The authors also reported:
--No association was found between sex and body weight, and the development of MT.
--No association was found between protease inhibitors or non-nucleoside reverse transcriptase inhibitors.
--d4T can cause or worsen MT and appears to pose a risk when co-administered with RBV. However, in vitro RBV antagonizes phosphorylation of d4T. Thus, the contribution of d4T to development of MT is uncertain.

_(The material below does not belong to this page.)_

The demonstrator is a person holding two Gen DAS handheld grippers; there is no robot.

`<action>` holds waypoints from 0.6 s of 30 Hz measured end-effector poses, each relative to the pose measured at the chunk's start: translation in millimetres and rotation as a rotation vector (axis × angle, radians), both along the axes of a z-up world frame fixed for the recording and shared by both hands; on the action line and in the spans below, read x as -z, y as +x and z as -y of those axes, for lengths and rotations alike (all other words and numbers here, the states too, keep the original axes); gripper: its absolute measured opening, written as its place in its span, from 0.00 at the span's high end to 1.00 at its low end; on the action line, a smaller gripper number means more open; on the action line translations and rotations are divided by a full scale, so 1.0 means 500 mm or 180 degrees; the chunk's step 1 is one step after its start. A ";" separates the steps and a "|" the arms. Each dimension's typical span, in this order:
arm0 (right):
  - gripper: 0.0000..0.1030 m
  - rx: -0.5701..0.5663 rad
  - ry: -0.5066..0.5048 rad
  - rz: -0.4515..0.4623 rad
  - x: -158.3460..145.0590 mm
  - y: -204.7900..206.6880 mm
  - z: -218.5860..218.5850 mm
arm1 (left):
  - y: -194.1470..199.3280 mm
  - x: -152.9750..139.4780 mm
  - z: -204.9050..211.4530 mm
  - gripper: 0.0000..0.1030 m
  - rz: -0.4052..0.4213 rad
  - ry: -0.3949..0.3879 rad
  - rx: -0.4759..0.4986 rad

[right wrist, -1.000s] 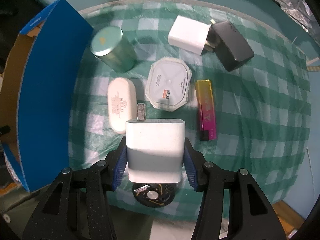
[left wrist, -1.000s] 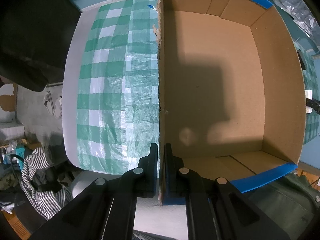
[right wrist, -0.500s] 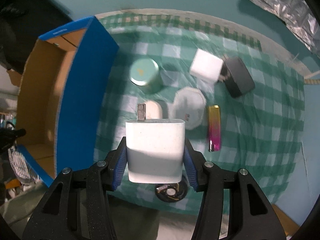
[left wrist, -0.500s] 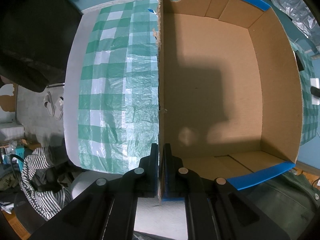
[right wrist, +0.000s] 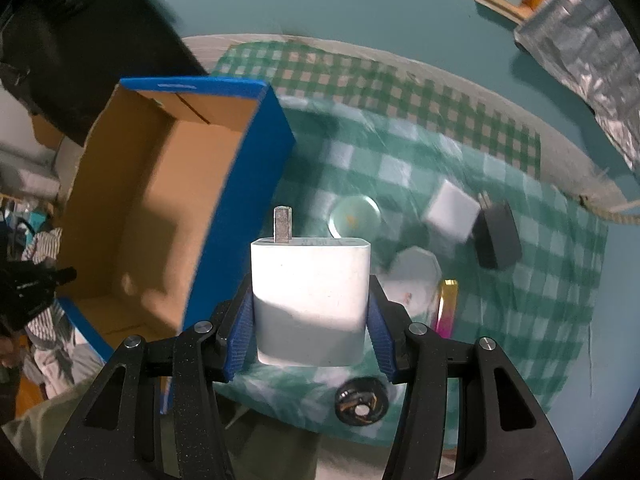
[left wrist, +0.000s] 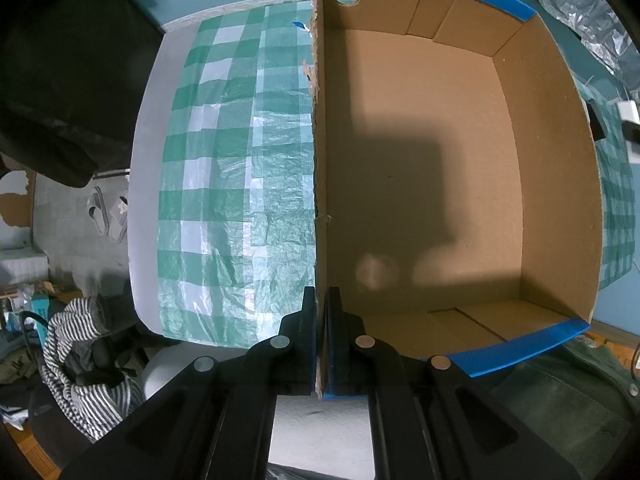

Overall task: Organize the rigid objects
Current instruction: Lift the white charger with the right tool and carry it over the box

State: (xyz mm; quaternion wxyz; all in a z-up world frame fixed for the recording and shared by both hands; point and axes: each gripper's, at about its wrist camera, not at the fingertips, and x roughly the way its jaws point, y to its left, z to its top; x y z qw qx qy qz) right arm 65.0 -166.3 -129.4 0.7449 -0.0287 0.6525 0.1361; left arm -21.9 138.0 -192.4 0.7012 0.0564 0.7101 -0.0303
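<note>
The box (left wrist: 420,168) is empty, its wall pinched by the clenched left gripper (left wrist: 319,312). A white charger (right wrist: 310,300) is grasped in the right gripper (right wrist: 310,312) above the cloth (right wrist: 520,280); several items remain unpacked

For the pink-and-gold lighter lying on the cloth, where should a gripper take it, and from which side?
Grip the lighter across its two long narrow sides near mid-length, coming straight down from above. It lies flat, slim and elongated; the white octagonal case sits close on one side, so clearance there looks tight.
</note>
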 end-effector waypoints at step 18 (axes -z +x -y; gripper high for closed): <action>0.50 -0.0484 0.0043 -0.0013 0.019 0.100 -0.182 | 0.001 -0.001 -0.011 0.96 -0.0012 -0.0102 -0.0097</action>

Limitations of the AERS database:
--This is a voluntary reporting system
--Pancreatitis, lactic acidosis, and hepatic steatosis are labeled events for nucleoside analogues, resulting in potential under-reporting
--The incidence of an adverse event cannot be calculated with confidence due to under-reporting and uncertainty regarding the total number of patients taking ribavirin and didanosine.
AUTHOR CONCLUSION/RISK MANAGEMENT
(1) We found a significant increase in risk of MT among patients who
received concomitant RBV and ddI (with and without d4T) compared
to use of RBV with other NRTIs, which may be related to RBV's
promotion of ddI's conversion to its active metabolite.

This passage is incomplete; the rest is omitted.